Workflows

Learn how to manage, run, and monitor workflows on the Weav.ai platform. This guide provides insights into creating, executing, and troubleshooting workflows for document processing.

Overview

The Workflows section allows users to automate document processing tasks on the Weav.ai platform. Workflows define a sequence of steps to extract, process, and analyze document data. This guide details operations such as retrieving workflow lists, running workflows, monitoring their statuses, and re-running or skipping steps for enhanced flexibility.

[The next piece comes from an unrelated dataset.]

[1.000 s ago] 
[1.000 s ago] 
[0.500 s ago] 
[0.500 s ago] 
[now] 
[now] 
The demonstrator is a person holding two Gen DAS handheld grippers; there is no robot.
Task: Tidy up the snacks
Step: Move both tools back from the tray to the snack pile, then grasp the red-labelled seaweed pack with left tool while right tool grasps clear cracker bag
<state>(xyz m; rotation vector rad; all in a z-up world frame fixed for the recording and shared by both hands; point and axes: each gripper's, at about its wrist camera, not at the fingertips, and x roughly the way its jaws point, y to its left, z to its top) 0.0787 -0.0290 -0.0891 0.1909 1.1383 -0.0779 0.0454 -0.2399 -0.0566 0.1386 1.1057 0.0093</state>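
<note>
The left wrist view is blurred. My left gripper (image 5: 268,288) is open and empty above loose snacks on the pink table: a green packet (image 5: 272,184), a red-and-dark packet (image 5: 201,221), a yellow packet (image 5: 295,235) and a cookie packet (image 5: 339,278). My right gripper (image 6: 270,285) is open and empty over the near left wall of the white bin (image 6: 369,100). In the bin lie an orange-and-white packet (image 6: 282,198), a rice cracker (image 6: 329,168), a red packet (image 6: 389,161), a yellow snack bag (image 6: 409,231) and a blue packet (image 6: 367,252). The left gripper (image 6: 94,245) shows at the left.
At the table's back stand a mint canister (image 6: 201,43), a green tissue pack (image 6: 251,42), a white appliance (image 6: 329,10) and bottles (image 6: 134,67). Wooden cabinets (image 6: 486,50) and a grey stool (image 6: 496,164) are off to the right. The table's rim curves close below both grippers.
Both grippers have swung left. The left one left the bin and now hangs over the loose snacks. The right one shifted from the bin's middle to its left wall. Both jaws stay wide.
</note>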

Prerequisite - To get started, ensure your environment is properly configured by following the Setup Guide.

Get all workflows

Get a list of all workflows that are present on the Weav.ai platform.

 python3 workflows/get_all_workflows.py --show_internal_steps false

Parameters:

Parameter	Description	Required/Optional	Allowed values
show_internal_steps	Set to true to show detailed internal steps of the workflowx	Optional (default : False)	false, f, False, true, t, True

Response:

{
   "workflows":[
      {
         "name":"dagtasktest",
         "params":[
            
         ],
         "tasks":[
            {
               "downstream_tasks":[
                  
               ],
               "is_active":true,
               "name":"only_if_failed"
            },
            {
               "downstream_tasks":[
                  
               ],
               "is_active":true,
               "name":"only_if_success"
            }
         ]
      }
   ]
}

Get Single workflow

Get all the steps that are present inside a particular workflow.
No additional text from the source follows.